The administration also encouraged the use of a “single investigator-adjudicator system,” i.e., one person as investigator, judge and jury.

The Obama rules are medieval in the sense that they ignore central developments in Anglo-American justice that arose hundreds of years ago.

In their important book “The Campus Rape Frenzy,” KC Johnson and Stuart Taylor Jr. describe how the rules often played out: “Start with an alcohol-soaked set of facts that no state’s criminal law would consider sexual assault. Add an incomplete ‘investigation,’ unfair procedures, and a disciplinary panel uninterested in evidence of innocence. Stir in a de facto presumption of guilt based on misguided Obama administration dictates, ideological zeal, and fear of bad publicity.”
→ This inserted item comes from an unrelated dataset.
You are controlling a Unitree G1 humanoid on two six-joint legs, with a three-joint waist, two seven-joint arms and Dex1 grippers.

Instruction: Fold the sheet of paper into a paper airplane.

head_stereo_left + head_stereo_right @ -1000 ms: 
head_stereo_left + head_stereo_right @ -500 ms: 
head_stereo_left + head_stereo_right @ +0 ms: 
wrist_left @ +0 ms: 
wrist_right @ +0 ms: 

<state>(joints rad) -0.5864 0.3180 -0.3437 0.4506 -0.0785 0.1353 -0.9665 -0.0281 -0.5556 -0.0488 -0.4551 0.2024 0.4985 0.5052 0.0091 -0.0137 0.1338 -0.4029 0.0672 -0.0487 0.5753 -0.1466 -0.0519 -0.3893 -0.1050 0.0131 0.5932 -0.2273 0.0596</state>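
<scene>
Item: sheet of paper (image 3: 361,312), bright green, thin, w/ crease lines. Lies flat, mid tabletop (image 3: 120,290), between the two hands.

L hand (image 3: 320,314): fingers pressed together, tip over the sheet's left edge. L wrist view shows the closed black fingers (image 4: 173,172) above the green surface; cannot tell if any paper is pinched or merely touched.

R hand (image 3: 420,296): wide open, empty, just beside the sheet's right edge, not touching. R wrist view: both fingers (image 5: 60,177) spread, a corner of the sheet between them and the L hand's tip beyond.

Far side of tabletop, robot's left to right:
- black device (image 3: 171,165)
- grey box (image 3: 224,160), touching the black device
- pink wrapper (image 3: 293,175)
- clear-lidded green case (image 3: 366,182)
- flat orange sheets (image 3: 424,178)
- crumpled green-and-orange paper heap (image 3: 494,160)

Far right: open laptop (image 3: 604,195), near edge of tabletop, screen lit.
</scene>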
The result has, inevitably, been jaw-dropping miscarriages of justice. Everyone should want perpetrators of sexual assault to be punished — and in the criminal-justice system, not just by colleges — but elementary protections for the accused can’t be discarded in the process.

One reason the Obama rules were so lopsided is that they were crafted in an atmosphere of moral panic. It was assumed that there was a spiraling epidemic of sexual assault on campus. Taylor and Johnson note, to the contrary, that sexual assaults of female college students dropped by more than half between 1997 and 2013, and that young women in college are less likely to be assaulted than those who are not in college.

The Obama rules have been receiving a battering in the courts, where due process is still taken seriously.

A US district court judge wrote in a 2016 ruling against Brandeis University: “If a college student is to be marked for life as a sexual predator, it is reasonable to require that he be provided a fair opportunity to defend himself and an impartial arbiter to make that decision. Put simply, a fair determination of the facts requires a fair process, not tilted to favor a particular outcome, and a fair and neutral fact-finder, not predisposed to reach a particular conclusion.”

This is the animating spirit behind the DeVos changes. They are still being formulated, but a New York Times report suggests that they will correct the worst excesses of the Obama rules and interject fairness into proceedings that were, shamefully, designed to lack it.